Even less evidence exists for identifying our Saxo with the scribe of that name—a comparative menial—who is named in the will of Bishop Absalon; and hardly more warranted is the theory that he was a member, perhaps a subdeacon, of the monastery of St. Laurence, whose secular canons formed part of the Chapter of Lund. It is true that Sweyn Aageson, Saxo's senior by about twenty years, speaks (writing about 1185) of Saxo as his "contubernalis". Sweyn Aageson is known to have had strong family connections with the monastery of St. Laurence; but there is only a tolerably strong probability that he, and therefore that Saxo, was actually a member of it. ("Contubernalis" may only imply comradeship in military service.) Equally doubtful is the consequence that since Saxo calls himself "one of the least" of Absalon's "followers" ("comitum"), he was probably, if not the inferior officer, who is called an "acolitus", at most a sub-deacon, who also did the work of a superior "acolitus". This is too poor a place for the chief writer of Denmark, high in Absalon's favor, nor is there any direct testimony that Saxo held it.
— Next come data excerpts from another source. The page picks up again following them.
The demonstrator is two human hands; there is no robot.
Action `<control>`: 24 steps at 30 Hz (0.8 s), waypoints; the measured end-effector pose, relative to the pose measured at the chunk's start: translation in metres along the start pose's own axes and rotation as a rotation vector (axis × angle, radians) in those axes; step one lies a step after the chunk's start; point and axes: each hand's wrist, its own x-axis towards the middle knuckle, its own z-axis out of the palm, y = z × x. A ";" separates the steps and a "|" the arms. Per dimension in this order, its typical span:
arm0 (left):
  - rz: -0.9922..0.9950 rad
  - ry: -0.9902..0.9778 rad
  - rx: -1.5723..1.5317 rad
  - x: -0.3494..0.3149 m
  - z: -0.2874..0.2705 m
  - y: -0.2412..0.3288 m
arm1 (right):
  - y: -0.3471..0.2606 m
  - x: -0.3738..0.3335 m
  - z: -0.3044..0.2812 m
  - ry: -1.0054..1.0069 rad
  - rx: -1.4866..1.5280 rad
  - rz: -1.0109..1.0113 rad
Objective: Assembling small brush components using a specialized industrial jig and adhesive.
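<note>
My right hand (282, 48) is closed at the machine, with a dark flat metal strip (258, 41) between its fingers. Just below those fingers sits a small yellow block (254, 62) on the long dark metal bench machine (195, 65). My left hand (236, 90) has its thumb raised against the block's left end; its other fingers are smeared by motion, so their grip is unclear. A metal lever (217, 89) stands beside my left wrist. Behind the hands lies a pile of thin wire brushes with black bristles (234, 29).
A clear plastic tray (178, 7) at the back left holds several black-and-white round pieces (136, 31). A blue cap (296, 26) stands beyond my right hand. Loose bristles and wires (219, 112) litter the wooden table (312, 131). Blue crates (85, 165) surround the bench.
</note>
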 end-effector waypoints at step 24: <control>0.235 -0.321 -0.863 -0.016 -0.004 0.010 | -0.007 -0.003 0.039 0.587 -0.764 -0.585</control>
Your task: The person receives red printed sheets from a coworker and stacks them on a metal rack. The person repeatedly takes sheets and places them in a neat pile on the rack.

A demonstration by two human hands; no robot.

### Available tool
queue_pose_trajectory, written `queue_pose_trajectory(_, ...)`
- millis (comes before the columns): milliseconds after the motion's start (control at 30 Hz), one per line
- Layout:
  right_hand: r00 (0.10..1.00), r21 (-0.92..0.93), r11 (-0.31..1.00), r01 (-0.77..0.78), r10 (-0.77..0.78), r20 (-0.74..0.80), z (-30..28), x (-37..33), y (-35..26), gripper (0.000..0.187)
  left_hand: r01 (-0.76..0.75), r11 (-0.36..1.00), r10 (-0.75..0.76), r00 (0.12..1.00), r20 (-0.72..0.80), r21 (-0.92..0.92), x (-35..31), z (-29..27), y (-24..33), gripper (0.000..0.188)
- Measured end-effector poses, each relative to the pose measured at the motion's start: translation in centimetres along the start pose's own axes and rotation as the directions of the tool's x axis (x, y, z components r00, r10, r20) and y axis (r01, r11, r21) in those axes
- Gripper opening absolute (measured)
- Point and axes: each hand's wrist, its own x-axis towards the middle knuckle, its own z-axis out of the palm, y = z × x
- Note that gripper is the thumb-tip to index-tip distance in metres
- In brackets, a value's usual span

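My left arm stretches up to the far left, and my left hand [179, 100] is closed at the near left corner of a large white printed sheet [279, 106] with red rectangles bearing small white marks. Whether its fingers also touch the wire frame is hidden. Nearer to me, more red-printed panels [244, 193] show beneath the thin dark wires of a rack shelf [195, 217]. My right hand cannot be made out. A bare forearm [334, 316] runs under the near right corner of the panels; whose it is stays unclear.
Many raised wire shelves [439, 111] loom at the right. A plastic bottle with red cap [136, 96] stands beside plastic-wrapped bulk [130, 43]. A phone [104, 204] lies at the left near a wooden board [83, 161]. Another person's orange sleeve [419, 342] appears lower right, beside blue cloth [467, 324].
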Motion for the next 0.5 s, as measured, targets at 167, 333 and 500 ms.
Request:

His education is unknown, but must have been careful. Of his training and culture we only know what his book betrays. Possibly, like other learned Danes, then and afterwards, he acquired his training and knowledge at some foreign University. Perhaps, like his contemporary Anders Suneson, he went to Paris; but we cannot tell. It is not even certain that he had a degree; for there is really little to identify him with the "M(agister) Saxo" who witnessed the deed of Absalon founding the monastery at Sora.